作为宋军的主心骨,北兵第一名将,他们对于陈长风的依赖度还是很高的。
毕竟三年来就没有他打输的仗。
陈长风沉默许久,缓缓摇了摇头。
“如若是别人,我还可用险招强破鸣鼓关,”他目光看向远方巍峨的城墙,叹了口气,“可偏偏是白夔,那些招数无非是自寻死路。”
“难道当真要让当年仁宗故事重现吗?”刘依存低声叹道。
“诸位将军莫要气馁,一座鸣鼓关还拦不住大势所趋。周室气数已尽,量他白夔也不能再续国运。”
“如今既无良策,诸位将军就请先回去吧,一路风尘仆仆,也是该好好休息了,他日陈某若有良策,断然邀请各位将军再议。”
三位将军也没有拒绝,纷纷起身告辞。
明业目送三位将军离开,起身来到陈长风面前。
“如若我猜得没错,将军其实有计策了对不对。”
陈长风抬眼,“何以见得。”
明业笑道,“我一路跟随将军,却从未见将军输过。”
二人对视,忽然一齐大笑起来。
“自然,若顺利的话只在明年夏天之前。”陈长风守住笑声。
“不愧是陈长风。”明业赞叹道。
“不过在这之前,还需要办件事。”陈长风开口,从桌内暗格抽出六封封存完整的信件,摆在桌上。
明业疑惑道:“寄往何人?”
陈长风拿起最上端两封,交付明业,“这两封信,找两个经验丰富的兵士,分别寄往草原和楚越。”
明业点头。
在宋周决战之时,确实需要先解决后顾之忧。
宋王若败,草原那群蛮子必定会趁机南下。同样的,周室若败,楚越也会翻过云下山,借机再回中原。
“那剩下四封……”
“破城之日自见分晓。”陈长风说道。
明业噤声,他知道再问也问不出什么了,于是便揣着两封信,拱手告辞。
侧方帘子掀开,一个兵士无声走了进来。
陈长风将剩下四封信交到他手里,嘱托道,“定要在三日之内送到。”
兵士点头,将四封信放进怀中。
“你怎么看三位将军。”陈长风忽然问道。
“郑月礼虽是名将,但可惜年纪太大,已然失去将军应有的血性和冲劲。宁枫看似神勇,实为莽将,不值一提。”兵士如实作答,“不过那刘依存却是有所不同,假以时日或许能成就名将。”
“不过相比将军和白夔,还是差之甚远。

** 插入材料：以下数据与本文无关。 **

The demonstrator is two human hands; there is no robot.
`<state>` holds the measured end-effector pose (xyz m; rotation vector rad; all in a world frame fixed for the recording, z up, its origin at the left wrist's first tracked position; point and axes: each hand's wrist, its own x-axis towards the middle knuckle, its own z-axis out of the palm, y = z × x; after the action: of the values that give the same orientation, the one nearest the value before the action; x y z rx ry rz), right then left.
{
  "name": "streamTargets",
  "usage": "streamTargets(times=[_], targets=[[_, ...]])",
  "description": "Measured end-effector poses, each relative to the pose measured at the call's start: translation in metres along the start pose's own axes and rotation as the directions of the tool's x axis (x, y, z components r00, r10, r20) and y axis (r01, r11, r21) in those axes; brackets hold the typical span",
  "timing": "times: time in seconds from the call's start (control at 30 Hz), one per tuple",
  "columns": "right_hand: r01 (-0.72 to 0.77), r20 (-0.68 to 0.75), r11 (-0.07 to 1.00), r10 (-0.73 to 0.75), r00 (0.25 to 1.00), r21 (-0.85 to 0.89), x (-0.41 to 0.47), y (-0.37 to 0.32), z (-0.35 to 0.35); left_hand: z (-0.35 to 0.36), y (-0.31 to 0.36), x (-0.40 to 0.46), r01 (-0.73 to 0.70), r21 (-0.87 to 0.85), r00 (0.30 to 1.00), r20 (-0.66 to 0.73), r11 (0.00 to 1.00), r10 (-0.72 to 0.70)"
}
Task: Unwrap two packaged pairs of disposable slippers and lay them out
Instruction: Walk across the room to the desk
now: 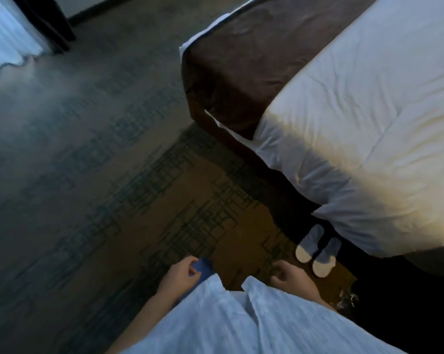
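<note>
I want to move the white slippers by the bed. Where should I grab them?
Take the slippers by their rounded ends facing the open carpet, reaching down from above. Their other ends point into the shadow beneath the bed, so those are harder to reach.

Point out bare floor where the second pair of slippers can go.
Carpet left of the laid-out slippers lies bare, out to the curtain. Tight: the strip by the bed, where those slippers sit.
</note>
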<state>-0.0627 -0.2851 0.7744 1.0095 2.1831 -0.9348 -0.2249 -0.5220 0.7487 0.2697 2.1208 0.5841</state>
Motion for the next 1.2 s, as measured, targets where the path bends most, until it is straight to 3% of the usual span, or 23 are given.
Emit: streamTargets(times=[0.2,0.33,0.6,0.73,0.97,1.2], targets=[[0.014,0.029,0.997,-0.016,0.999,0.075,0.039,-0.077,0.027,-0.085,-0.049,0.026,0.089,-0.101,0.995,-0.027,0.991,-0.092],[-0.012,-0.043,0.99,0.018,0.999,0.14,0.066,-0.133,0.038,-0.16,-0.069,0.04,0.083,-0.131,0.99,-0.099,0.988,-0.097],[-0.058,-0.141,0.993,0.073,0.987,0.108,0.117,-0.213,0.047,-0.293,-0.053,0.101,0.015,-0.21,0.959,-0.274,0.978,-0.074],[-0.069,-0.114,0.994,0.078,0.99,0.083,0.171,-0.25,0.038,-0.332,-0.05,0.146,0.015,-0.27,0.951,-0.294,0.963,-0.097],[0.059,-0.053,0.998,-0.06,0.997,-0.004,0.302,-0.399,-0.023,-0.411,-0.053,0.217,0.133,-0.282,0.958,-0.209,0.95,-0.196],[0.268,-0.021,0.963,-0.268,0.963,0.005,0.396,-0.572,-0.103,-0.509,-0.061,0.28,0.205,-0.422,0.884,-0.307,0.883,-0.351]])
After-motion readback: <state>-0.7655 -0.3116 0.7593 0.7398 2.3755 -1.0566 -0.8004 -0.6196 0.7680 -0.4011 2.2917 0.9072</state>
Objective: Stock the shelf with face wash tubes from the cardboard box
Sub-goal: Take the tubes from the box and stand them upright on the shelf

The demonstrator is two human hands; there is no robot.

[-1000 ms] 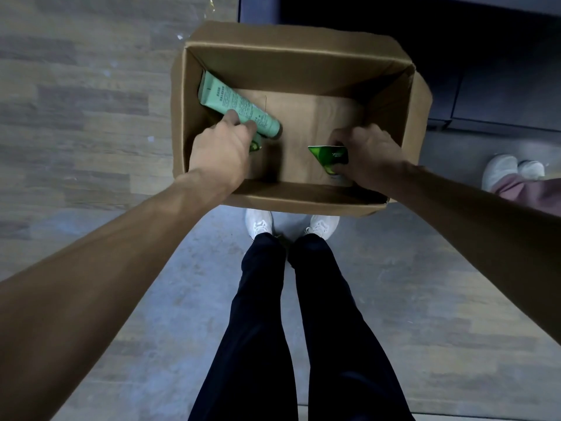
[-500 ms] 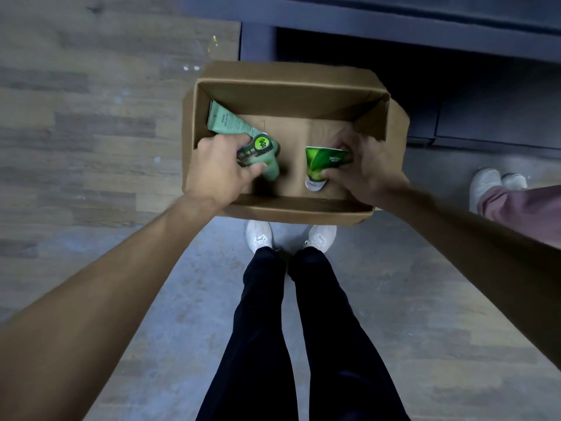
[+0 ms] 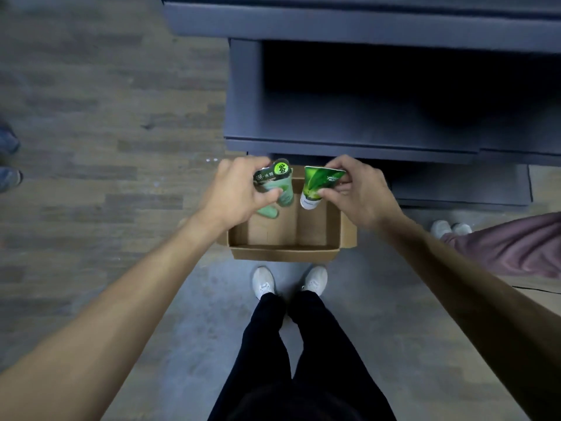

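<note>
The dark grey shelf unit (image 3: pixel 364 141) is showing no tubes yet. The brown cardboard box (image 3: pixel 285 253) is looking emptied. The left hand (image 3: pixel 236 192) is gripping pale green tubes (image 3: pixel 274 189); the right hand (image 3: pixel 358 189) is pinching a bright green leaf-printed tube (image 3: pixel 318 183), both above the box, shelving remaining.

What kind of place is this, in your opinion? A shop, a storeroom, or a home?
Most likely a shop or stockroom aisle. A dark display shelf stands empty above an open cardboard box on the wood-look floor, and each hand lifts green face wash tubes from the box.
</note>
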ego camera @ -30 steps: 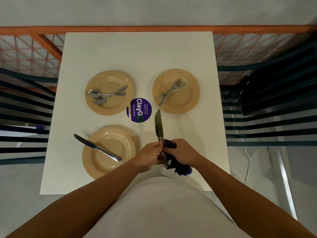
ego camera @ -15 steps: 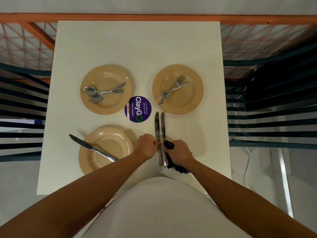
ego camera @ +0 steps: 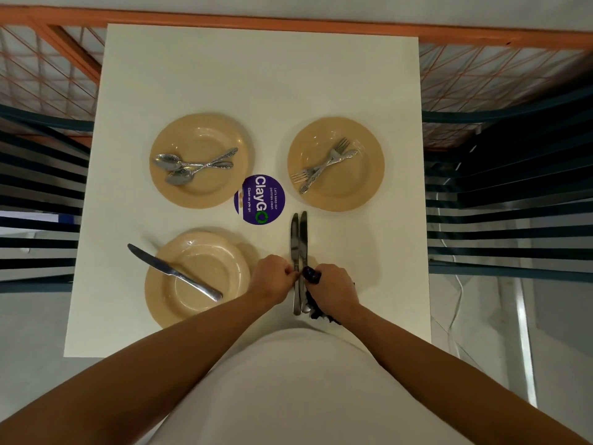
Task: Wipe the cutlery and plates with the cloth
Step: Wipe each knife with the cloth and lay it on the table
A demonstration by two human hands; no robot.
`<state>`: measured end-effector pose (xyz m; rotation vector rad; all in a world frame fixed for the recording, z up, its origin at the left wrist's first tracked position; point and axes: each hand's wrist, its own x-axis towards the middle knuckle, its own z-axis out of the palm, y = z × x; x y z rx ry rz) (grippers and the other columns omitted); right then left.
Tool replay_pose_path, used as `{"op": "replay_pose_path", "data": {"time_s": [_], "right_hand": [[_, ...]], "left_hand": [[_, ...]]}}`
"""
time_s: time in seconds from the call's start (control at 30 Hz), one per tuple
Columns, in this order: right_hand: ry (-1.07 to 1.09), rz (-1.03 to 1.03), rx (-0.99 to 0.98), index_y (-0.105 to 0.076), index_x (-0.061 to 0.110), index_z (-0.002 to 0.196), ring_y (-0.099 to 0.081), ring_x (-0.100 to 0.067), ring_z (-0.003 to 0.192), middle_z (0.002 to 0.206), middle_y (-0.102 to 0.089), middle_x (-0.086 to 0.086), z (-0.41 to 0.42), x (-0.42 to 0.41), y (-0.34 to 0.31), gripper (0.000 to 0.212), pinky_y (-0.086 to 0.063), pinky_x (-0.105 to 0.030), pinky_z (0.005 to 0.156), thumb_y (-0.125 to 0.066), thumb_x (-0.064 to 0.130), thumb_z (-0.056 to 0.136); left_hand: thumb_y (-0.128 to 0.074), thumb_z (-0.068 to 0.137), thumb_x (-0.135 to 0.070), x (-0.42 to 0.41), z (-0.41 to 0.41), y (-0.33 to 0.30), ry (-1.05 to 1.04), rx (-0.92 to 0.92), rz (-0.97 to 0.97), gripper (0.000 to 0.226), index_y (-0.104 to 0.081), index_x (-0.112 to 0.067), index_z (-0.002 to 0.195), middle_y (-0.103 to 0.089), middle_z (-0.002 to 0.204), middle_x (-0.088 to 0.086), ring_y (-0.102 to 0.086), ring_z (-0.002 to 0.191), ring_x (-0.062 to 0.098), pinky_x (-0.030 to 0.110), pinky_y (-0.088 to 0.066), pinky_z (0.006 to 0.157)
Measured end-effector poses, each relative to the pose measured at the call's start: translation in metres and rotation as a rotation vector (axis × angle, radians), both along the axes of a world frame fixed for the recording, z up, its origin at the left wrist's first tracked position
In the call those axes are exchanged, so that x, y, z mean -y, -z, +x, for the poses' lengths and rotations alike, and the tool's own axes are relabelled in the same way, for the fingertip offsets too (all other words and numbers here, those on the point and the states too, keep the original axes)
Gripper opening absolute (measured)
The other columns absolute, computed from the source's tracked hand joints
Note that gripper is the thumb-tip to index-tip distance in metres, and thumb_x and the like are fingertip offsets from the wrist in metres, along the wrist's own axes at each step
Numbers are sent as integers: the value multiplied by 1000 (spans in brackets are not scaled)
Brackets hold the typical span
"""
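Two table knives (ego camera: 299, 239) lie side by side on the white table (ego camera: 256, 85), blades pointing away from me. My left hand (ego camera: 272, 277) pinches them at the handles. My right hand (ego camera: 333, 287) grips a dark cloth (ego camera: 312, 274) bunched against the same handles. Three tan plates stand around: the near left plate (ego camera: 199, 311) carries another knife (ego camera: 173, 271), the far left plate (ego camera: 199, 130) holds spoons (ego camera: 189, 167), and the far right plate (ego camera: 369, 178) holds two forks (ego camera: 324, 167).
A round purple sticker (ego camera: 260, 199) marks the table's middle. An orange railing (ego camera: 288, 24) runs along the far edge, with mesh and dark slats on both sides. A white cable (ego camera: 455, 297) hangs on the right.
One second ago a single knife was held raised in both hands. It now lies flat beside a second knife. The hands have stayed at the handles.
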<state>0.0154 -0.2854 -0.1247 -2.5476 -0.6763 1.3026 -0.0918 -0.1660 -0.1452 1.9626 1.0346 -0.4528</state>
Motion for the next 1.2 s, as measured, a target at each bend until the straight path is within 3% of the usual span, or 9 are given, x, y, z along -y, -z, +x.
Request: {"op": "replay_pose_path", "data": {"time_s": [0.1,0.43,0.6,0.7,0.83,0.93,1.07,1.2], "right_hand": [[8,6,0,-69,16,89,-70,-21,70,79,-71,-2,-2,1,-3,24,-62,-37,66,-59,33,102],[-11,13,-8,-68,16,86,-70,-23,70,78,-71,-3,-9,6,-4,26,-60,-36,66,-59,35,102],[38,41,-44,-63,20,77,-67,-20,65,73,-69,-1,-5,7,-12,32,-58,-36,62,-59,41,100],[119,78,-131,-60,21,75,-63,-17,66,75,-68,0,4,4,-25,38,-48,-28,61,-55,48,102],[386,97,-383,-61,14,80,-64,-25,73,77,-65,-6,14,-7,-44,48,-48,-38,73,-48,56,100],[526,110,-578,-70,7,95,-74,-29,81,86,-75,-12,17,-16,-59,40,-56,-40,78,-59,45,97],[379,221,-544,-67,6,107,-77,-37,91,103,-76,-20,4,-31,-69,30,-62,-54,89,-68,29,89],[218,356,-423,-68,19,116,-74,-23,95,105,-75,-6,-24,-50,-81,23,-60,-42,90,-68,30,96]], "left_hand": [[-72,93,-29,1,-2,-2,2,16,15,43,-60,-22,52,-62,54,1,-61,54,19,33,-53,60],[-72,94,-26,7,-8,-4,-26,42,-13,28,-75,-12,70,-69,64,3,-64,60,17,31,-52,62],[-71,95,-32,7,-13,-16,-108,92,-25,25,-78,-14,80,-69,66,-3,-62,60,8,21,-44,59],[-71,94,-33,2,-25,-25,-150,106,3,22,-75,-15,82,-66,67,-10,-62,63,5,22,-44,61],[-72,92,-33,-11,-55,-41,-229,152,33,20,-71,-20,76,-67,64,-7,-67,63,11,25,-51,62],[-71,88,-29,-22,-84,-46,-363,103,57,19,-70,-20,71,-68,61,-4,-67,61,15,30,-52,63],[-70,90,-32,-34,-127,-42,-465,32,82,13,-69,-26,79,-70,67,-8,-69,67,13,29,-53,67],[-70,92,-33,-43,-153,-41,-631,25,67,19,-70,-19,79,-71,67,-1,-69,70,22,28,-51,62]]}}
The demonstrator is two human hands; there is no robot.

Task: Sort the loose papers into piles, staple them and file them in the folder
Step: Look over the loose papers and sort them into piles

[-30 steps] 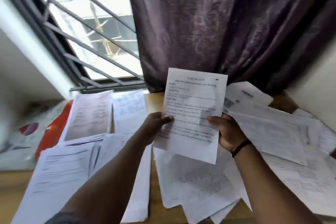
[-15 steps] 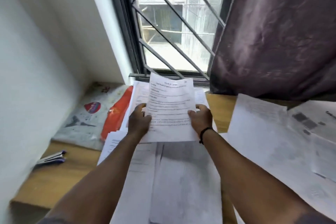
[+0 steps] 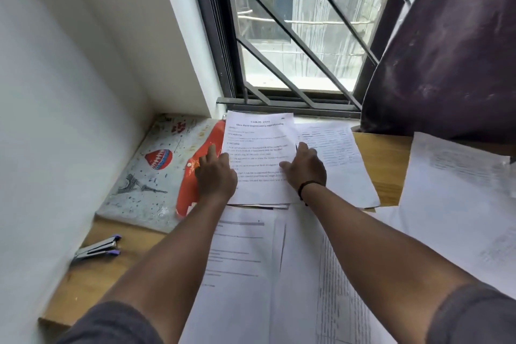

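Observation:
A printed sheet headed with a task ID (image 3: 259,137) lies on top of a small pile at the back of the wooden table, near the window sill. My left hand (image 3: 215,173) rests with straight fingers on its left edge, and my right hand (image 3: 305,166) lies flat on its right edge. Under the pile's left side an orange folder (image 3: 192,184) pokes out. A second pile of printed sheets (image 3: 335,159) lies just to the right. More sheets (image 3: 251,260) spread toward me between my forearms. A purple and silver stapler (image 3: 96,248) lies at the near left.
A grey folder with a balloon and tower print (image 3: 150,173) lies against the white wall at left. Loose papers (image 3: 452,204) cover the right side of the table. A barred window and a dark purple curtain (image 3: 446,50) stand behind.
Both hands have lowered the sheet from mid-air onto the back pile and now lie flat on it. The view has turned left and down, showing the stapler.

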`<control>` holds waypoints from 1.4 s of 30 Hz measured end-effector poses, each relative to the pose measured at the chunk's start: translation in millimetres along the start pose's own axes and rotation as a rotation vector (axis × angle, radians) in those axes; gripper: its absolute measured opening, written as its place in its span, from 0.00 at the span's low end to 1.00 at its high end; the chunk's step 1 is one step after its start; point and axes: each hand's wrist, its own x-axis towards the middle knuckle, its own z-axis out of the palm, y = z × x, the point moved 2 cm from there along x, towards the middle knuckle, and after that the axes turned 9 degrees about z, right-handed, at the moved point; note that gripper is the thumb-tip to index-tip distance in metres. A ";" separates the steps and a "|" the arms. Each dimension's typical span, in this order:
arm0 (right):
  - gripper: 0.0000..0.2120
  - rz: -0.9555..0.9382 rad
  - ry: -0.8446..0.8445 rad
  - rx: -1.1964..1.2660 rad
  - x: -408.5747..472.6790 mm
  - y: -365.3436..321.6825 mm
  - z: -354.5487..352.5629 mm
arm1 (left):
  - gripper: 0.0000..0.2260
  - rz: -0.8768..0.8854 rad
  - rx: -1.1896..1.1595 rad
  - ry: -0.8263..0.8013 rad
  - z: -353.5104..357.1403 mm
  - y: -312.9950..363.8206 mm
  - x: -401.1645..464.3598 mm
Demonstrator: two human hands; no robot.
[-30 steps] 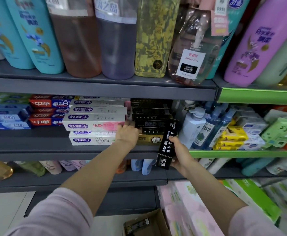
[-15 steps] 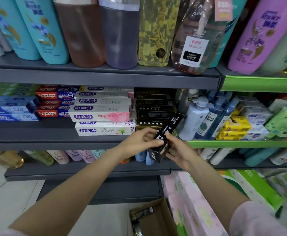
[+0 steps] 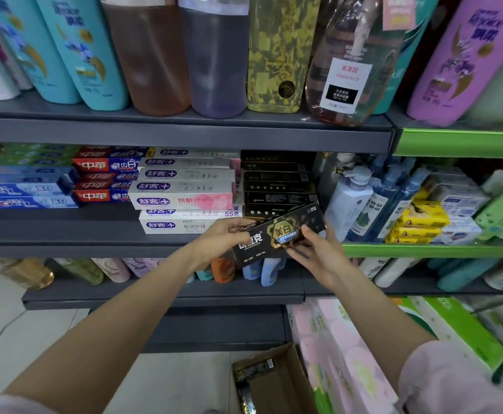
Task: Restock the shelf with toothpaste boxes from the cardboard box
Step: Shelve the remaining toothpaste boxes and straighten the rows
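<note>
Left hand (image 3: 220,240): fingers curled round the left end of a black toothpaste box (image 3: 277,234).
Right hand (image 3: 319,255): grips the same box from the right and below, thumb on its printed face.
Box: held tilted (right end higher) just in front of the grey shelf (image 3: 65,234), touching neither.
Stack: black boxes (image 3: 277,186) piled behind it, white boxes (image 3: 184,192) to their left.
Cardboard box (image 3: 274,383): open on the floor, near and below, more black packs inside.
</note>
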 end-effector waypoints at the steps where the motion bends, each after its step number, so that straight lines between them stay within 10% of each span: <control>1: 0.22 -0.010 -0.008 0.004 0.4 0.6 1.2 | 0.16 0.008 0.020 0.018 -0.3 -1.0 1.9; 22: 0.13 -0.077 0.229 -0.236 24.5 6.6 -7.2 | 0.27 0.213 0.923 0.072 23.3 -11.4 59.9; 32: 0.30 -0.229 0.297 -1.494 35.6 -2.8 -4.5 | 0.24 0.223 1.210 0.104 31.1 -6.7 71.8; 42: 0.27 -0.559 0.376 -1.935 40.2 -4.2 6.2 | 0.29 0.212 1.152 0.080 18.7 -18.3 68.1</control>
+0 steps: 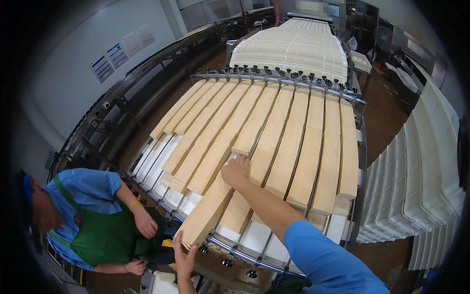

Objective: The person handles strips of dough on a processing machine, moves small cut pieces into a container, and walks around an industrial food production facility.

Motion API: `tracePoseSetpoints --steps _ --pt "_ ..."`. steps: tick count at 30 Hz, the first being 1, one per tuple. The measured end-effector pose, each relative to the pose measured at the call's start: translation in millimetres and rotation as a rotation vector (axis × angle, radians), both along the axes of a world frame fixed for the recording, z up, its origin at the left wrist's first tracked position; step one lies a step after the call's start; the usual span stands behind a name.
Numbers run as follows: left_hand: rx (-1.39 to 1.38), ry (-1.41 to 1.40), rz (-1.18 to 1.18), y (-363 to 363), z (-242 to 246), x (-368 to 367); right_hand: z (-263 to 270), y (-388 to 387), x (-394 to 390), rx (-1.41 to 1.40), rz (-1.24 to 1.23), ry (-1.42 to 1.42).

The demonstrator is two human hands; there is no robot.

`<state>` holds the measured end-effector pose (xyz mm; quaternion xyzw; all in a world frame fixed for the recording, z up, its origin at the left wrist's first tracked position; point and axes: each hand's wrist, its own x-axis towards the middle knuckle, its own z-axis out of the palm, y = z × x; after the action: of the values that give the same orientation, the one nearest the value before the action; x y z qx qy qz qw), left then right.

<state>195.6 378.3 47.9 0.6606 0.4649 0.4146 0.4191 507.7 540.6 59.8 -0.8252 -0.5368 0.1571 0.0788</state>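
Observation:
A long cream-coloured block (207, 209) of what looks like pressed tofu lies aslant in one lane of a conveyor, its near end jutting past the front rail. My left hand (184, 253) holds that near end, with fingers on its left side and the thumb at its end. My right hand (236, 169) is bent over the far end, its fingertips partly hidden. Just beyond it lies another block (253, 128) in the same lane. Similar blocks (293, 147) fill the lanes on both sides, parted by thin metal guide rods (281, 154).
A metal rail (249, 253) with black knobs crosses the conveyor's front; a second rail (279, 79) spans the back. At left, a co-worker in a green apron (106, 235) stands close to the conveyor. Stacked white trays (411, 176) rise at right. White belt (196, 201) shows between blocks.

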Motion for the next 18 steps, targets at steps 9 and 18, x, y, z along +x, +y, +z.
tracePoseSetpoints --steps 9,18 --pt "0.037 0.173 0.039 27 -16 55 -12 -19 -29 0.196 0.022 0.021" --pt "-0.03 0.144 0.337 -2 -15 59 -2 -46 -45 0.415 0.113 0.067"
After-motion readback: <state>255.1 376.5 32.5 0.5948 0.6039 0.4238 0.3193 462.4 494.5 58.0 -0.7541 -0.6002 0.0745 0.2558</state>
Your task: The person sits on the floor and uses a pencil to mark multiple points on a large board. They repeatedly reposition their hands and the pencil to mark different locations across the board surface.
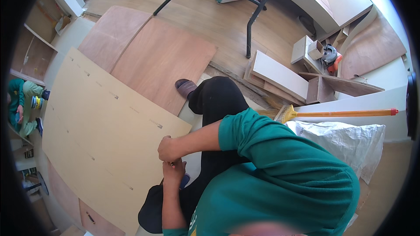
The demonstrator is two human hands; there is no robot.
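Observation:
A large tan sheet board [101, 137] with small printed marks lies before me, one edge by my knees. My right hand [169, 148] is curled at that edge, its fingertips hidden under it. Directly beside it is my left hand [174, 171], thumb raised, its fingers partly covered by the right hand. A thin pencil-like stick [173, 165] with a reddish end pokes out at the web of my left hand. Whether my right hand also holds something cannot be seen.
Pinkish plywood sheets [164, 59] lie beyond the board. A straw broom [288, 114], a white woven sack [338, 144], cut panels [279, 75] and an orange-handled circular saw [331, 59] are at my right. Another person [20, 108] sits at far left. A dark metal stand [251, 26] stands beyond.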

”
陈长风不由苦笑,“若真的有能比肩白夔的,宋军也不至于如此艰难。”
“将军真有十足把握能够击败白夔吗?”
陈长风默然,抬眼望向远处。
“我们都太了解对方了,如今做不成朋友,就是世上最针锋相对的宿敌。”
“想击败这种世间少有的顶级名将,只能通过实力的绝对碾压。”
言罢,陈长风看着完全升起的太阳,又想起一段往事。
少年们鲜衣怒马,大笑着高歌着,驰骋在草原上,时而抓起腰间悬挂的黄铜酒壶,仰头猛灌。
烈酒划过喉咙,少年相视而笑。
世人也许永远不会知道,将来在这群少年里,会出两位足以颠覆天下的名将。
「北方苍狼」陈长风和「大周雄狮」白夔。
同样也是当世公认最强,后世评价最高的两位顶尖兵家。
奉运六年秋末,北方苍狼和大周雄狮于鸣鼓关相遇,大宋军神和大周兵仙的对弈,也是后世酒肆茶楼流传最多的故事之一。
先生们口若悬河唾沫横飞,讲述那段刀剑交错,战马嘶鸣的传奇岁月。
狼和狮子的故事,激励着一代代年轻人,始终有人在追赶他们的足迹。
史官们将这场奉运三年到奉运七年的宋周之战,也称为“玄赤之争”。